→ TASK ITEM
Please quote the material exactly, every line of it.

→ DATASET CONTENT
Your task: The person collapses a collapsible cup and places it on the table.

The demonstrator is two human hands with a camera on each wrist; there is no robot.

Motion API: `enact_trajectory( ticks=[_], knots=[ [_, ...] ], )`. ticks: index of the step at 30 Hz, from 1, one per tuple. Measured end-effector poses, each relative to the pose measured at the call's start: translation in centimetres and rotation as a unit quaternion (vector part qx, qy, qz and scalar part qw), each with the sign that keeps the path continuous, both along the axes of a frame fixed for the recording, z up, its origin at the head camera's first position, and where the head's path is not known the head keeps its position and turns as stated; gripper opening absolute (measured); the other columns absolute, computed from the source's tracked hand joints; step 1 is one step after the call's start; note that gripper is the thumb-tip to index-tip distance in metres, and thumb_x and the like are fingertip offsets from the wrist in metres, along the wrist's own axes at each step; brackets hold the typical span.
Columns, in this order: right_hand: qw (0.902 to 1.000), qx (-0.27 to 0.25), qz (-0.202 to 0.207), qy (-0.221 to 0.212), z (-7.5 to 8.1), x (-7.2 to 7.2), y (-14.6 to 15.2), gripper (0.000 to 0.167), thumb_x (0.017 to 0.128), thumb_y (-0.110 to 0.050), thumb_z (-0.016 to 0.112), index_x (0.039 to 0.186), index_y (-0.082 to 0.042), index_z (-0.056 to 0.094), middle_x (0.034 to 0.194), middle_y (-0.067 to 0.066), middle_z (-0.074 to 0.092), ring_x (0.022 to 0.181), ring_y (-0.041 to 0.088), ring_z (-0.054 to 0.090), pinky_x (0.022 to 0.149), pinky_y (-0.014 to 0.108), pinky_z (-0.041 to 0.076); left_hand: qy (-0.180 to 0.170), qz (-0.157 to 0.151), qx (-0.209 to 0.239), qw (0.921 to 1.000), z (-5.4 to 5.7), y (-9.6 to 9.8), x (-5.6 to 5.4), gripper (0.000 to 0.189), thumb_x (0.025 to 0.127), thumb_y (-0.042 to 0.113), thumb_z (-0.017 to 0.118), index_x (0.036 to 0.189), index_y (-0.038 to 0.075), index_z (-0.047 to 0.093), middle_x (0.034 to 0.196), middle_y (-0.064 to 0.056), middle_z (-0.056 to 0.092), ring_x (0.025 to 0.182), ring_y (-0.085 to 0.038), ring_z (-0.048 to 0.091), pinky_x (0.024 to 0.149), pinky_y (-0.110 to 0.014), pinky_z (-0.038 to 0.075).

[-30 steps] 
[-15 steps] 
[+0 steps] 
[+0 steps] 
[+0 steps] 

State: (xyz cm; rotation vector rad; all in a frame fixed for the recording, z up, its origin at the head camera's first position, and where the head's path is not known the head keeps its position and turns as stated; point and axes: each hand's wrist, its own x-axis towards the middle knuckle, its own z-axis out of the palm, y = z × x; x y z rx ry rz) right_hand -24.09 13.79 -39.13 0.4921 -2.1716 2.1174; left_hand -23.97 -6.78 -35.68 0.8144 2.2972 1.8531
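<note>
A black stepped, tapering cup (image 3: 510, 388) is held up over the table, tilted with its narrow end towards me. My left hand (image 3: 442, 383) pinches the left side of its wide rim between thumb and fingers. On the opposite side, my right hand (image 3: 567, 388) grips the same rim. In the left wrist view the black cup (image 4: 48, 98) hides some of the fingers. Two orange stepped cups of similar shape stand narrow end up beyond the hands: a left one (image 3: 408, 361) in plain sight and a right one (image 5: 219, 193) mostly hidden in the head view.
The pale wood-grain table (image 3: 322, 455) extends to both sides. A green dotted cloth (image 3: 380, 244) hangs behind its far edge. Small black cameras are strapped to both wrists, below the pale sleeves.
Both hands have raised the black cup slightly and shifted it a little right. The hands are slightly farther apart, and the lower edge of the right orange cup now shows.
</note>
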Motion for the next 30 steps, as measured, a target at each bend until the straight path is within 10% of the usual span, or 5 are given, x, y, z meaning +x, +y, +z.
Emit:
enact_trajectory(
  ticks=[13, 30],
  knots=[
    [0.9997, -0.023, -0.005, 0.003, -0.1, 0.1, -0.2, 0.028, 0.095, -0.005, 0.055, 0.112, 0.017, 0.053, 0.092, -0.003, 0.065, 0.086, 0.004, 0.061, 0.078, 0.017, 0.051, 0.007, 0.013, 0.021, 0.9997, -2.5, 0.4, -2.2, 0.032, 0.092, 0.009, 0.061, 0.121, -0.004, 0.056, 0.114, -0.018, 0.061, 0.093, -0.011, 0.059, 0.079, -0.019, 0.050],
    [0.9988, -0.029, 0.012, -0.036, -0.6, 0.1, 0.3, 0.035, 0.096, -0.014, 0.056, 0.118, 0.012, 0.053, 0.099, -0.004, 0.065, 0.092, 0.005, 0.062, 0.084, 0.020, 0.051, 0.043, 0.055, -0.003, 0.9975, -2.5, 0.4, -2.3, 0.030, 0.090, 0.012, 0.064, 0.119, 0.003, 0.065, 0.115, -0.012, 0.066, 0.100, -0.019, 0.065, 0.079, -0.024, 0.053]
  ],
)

→ EXERCISE RESPONSE
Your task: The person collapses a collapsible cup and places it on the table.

The demonstrator is two human hands with a camera on each wrist; there is no robot.

Motion API: `enact_trajectory( ticks=[_], knots=[ [_, ...] ], )`. ticks: index of the step at 30 Hz, from 1, one per tuple. Measured end-effector poses, each relative to the pose measured at the call's start: translation in centimetres and rotation as a unit quaternion (vector part qx, qy, qz and scalar part qw), each with the sign that keeps the path continuous, both along the axes of a frame fixed for the recording, z up, its origin at the head camera's first position, and where the head's path is not known the head keeps its position and turns as stated; gripper opening absolute (measured); the other columns absolute, computed from the source's tracked hand joints; step 1 is one step after the call's start; note that gripper is the thumb-tip to index-tip distance in metres, and thumb_x and the like are fingertip offsets from the wrist in metres, along the wrist's own axes at each step; brackets hold the typical span.
Columns, in this order: right_hand: qw (0.902 to 1.000), qx (-0.27 to 0.25), qz (-0.202 to 0.207), qy (-0.221 to 0.212), z (-7.5 to 8.1), x (-7.2 to 7.2), y (-14.6 to 15.2), gripper (0.000 to 0.167), thumb_x (0.017 to 0.128), thumb_y (-0.110 to 0.050), thumb_z (-0.016 to 0.112), index_x (0.039 to 0.186), index_y (-0.082 to 0.042), index_z (-0.056 to 0.094), middle_x (0.034 to 0.194), middle_y (-0.067 to 0.066), middle_z (-0.074 to 0.092), ring_x (0.022 to 0.181), ring_y (-0.041 to 0.088), ring_z (-0.054 to 0.090), pinky_x (0.022 to 0.149), pinky_y (-0.014 to 0.108), pinky_z (-0.041 to 0.076); left_hand: qy (-0.180 to 0.170), qz (-0.157 to 0.151), qx (-0.209 to 0.239), qw (0.921 to 1.000), z (-5.4 to 5.7), y (-9.6 to 9.8), x (-5.6 to 5.4), gripper (0.000 to 0.189), thumb_x (0.025 to 0.127), thumb_y (-0.042 to 0.113), thumb_z (-0.017 to 0.118), index_x (0.036 to 0.189), index_y (-0.038 to 0.075), index_z (-0.047 to 0.093), middle_x (0.034 to 0.196), middle_y (-0.064 to 0.056), middle_z (-0.056 to 0.092), ring_x (0.025 to 0.182), ring_y (-0.085 to 0.038), ring_z (-0.048 to 0.091), pinky_x (0.024 to 0.149), pinky_y (-0.110 to 0.014), pinky_z (-0.038 to 0.075).

[-30 steps] 
[-15 steps] 
[+0 steps] 
[+0 steps] 
[+0 steps] 

State: (xyz cm; rotation vector rad; all in a frame fixed for the recording, z up, its origin at the head camera's first position, and where the head's path is not known the head keeps its position and turns as stated; point and axes: each hand's wrist, its own x-axis towards the middle knuckle, its own z-axis out of the palm, y = z × x; x y z rx ry rz) right_hand -24.09 13.79 -39.13 0.4921 -2.1716 2.1174; left_hand -23.97 -6.78 -35.68 0.8144 2.2972 1.8531
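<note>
A black stepped, tapering cup (image 3: 510, 388) is held up over the table, tilted with its narrow end towards me. My left hand (image 3: 442, 383) pinches the left side of its wide rim between thumb and fingers. On the opposite side, my right hand (image 3: 567, 388) grips the same rim. In the left wrist view the black cup (image 4: 48, 98) hides some of the fingers. Two orange stepped cups of similar shape stand narrow end up beyond the hands: a left one (image 3: 408, 361) in plain sight and a right one (image 5: 219, 193) mostly hidden in the head view.
The pale wood-grain table (image 3: 322, 455) extends to both sides. A green dotted cloth (image 3: 380, 244) hangs behind its far edge. Small black cameras are strapped to both wrists, below the pale sleeves.
Both hands have raised the black cup slightly and shifted it a little right. The hands are slightly farther apart, and the lower edge of the right orange cup now shows.
</note>
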Motion for the next 30 steps, as measured, a target at each bend until the straight path is within 10% of the usual span, or 5 are given, x, y, z meaning +x, +y, +z.
Emit:
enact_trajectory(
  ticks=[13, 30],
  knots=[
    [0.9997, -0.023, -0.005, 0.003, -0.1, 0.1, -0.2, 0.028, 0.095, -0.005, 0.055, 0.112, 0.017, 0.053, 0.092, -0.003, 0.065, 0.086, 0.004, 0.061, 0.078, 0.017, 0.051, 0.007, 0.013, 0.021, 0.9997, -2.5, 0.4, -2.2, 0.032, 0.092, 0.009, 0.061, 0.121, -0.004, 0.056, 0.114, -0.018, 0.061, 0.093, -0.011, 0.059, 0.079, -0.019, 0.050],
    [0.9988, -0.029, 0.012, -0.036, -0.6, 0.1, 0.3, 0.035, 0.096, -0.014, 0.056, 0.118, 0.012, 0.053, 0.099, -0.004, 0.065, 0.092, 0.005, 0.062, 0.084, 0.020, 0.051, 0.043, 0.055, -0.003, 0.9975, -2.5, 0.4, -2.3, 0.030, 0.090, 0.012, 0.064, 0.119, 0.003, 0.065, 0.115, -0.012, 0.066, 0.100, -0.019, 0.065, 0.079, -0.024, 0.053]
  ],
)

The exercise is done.